◆ **What needs to be done**:
Go through the data below and count every line that has the word "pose". Return only the count.
━━━━━ Working data
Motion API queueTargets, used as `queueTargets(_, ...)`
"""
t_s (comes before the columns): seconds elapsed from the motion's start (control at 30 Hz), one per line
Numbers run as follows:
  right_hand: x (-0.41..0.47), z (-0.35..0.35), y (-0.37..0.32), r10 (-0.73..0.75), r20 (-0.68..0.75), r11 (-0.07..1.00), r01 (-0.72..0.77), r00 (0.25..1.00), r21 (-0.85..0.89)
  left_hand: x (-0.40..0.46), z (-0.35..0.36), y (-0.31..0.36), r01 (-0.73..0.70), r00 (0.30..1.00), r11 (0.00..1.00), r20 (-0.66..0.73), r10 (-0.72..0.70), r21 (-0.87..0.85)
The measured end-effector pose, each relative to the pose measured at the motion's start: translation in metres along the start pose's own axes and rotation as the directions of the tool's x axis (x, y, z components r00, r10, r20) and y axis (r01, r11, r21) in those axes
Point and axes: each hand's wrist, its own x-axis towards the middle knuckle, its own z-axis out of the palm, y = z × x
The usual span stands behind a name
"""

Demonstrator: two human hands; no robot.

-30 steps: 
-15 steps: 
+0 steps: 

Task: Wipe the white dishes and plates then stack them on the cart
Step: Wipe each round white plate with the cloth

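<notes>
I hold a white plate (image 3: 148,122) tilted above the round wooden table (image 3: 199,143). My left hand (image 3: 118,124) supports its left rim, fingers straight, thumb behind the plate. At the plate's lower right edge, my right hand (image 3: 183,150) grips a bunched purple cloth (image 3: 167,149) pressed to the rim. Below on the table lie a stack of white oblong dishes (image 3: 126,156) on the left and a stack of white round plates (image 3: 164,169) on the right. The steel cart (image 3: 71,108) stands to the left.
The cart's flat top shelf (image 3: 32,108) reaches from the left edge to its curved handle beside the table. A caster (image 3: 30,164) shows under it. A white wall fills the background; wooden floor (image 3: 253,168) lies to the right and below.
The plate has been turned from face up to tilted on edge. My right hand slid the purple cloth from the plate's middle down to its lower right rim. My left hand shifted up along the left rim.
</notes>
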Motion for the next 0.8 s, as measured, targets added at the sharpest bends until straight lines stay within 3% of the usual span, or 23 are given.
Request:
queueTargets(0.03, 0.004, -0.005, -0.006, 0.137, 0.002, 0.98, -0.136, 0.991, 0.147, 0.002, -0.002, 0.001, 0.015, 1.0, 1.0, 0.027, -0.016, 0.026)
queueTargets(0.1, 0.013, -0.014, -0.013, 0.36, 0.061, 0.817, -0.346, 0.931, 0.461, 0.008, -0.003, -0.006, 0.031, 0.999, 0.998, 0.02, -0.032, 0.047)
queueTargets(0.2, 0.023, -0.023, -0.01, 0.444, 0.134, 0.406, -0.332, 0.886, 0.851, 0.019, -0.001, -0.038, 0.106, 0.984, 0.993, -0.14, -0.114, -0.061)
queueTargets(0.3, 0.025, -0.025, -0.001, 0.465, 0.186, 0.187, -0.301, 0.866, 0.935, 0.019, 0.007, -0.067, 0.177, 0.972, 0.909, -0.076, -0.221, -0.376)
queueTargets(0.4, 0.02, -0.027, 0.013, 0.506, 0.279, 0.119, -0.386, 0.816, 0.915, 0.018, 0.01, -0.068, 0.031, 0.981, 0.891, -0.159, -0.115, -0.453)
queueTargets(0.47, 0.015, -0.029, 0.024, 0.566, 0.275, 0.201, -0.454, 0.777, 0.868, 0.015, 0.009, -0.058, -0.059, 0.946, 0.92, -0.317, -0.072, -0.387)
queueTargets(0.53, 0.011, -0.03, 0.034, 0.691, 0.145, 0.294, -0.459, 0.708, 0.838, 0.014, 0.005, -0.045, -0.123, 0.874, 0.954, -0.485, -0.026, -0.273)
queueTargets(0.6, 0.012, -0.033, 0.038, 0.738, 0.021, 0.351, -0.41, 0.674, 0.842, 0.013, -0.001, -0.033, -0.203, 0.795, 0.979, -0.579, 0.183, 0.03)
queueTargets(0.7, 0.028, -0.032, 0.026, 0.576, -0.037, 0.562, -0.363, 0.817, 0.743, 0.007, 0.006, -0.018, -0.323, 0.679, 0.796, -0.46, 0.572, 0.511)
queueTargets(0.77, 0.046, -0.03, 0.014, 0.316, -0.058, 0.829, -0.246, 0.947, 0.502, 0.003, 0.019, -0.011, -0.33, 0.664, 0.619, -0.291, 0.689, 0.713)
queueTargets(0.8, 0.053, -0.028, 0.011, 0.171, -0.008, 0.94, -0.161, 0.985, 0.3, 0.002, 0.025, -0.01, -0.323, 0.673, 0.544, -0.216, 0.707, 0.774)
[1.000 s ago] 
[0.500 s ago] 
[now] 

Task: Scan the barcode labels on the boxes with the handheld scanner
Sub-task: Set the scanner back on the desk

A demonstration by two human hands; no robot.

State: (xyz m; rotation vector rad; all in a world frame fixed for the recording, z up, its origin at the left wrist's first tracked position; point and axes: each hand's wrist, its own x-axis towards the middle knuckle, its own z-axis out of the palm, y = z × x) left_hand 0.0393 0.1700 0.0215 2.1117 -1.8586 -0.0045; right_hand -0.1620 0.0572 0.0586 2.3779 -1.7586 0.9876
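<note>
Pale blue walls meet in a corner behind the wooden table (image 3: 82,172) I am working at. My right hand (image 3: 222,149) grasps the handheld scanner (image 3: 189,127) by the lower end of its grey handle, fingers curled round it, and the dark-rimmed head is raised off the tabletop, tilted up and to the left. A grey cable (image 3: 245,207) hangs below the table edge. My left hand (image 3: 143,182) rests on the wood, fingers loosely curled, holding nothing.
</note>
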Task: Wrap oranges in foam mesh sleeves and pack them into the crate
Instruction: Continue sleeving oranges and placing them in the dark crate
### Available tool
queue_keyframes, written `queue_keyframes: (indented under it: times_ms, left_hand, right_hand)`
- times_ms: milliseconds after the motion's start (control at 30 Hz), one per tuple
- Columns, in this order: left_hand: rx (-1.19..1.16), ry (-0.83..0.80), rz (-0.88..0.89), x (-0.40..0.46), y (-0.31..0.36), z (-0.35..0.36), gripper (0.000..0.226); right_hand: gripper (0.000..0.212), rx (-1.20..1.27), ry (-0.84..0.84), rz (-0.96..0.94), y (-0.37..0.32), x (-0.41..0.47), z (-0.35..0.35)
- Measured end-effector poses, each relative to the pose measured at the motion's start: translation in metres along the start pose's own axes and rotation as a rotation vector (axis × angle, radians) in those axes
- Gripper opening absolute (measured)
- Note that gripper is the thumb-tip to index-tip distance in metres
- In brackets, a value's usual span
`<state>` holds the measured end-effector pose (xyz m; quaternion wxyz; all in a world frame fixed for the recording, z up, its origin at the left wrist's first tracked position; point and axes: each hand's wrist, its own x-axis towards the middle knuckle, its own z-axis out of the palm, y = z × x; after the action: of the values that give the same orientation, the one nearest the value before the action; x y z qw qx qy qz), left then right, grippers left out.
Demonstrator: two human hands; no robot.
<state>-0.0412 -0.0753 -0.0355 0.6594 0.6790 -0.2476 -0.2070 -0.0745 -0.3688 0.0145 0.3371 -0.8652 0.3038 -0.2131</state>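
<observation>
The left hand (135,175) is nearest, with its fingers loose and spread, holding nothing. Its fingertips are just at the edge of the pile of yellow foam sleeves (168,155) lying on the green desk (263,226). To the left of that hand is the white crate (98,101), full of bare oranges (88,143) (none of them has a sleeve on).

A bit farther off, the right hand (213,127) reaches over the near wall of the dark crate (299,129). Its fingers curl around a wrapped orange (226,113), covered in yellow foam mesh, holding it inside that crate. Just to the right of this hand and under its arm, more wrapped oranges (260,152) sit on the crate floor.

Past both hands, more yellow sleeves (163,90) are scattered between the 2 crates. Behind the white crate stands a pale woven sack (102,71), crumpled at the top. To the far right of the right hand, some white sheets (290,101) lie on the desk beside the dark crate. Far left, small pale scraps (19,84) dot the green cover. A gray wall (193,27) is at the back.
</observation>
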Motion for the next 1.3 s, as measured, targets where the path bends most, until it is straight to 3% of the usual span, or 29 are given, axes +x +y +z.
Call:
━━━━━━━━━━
◆ **Response**:
3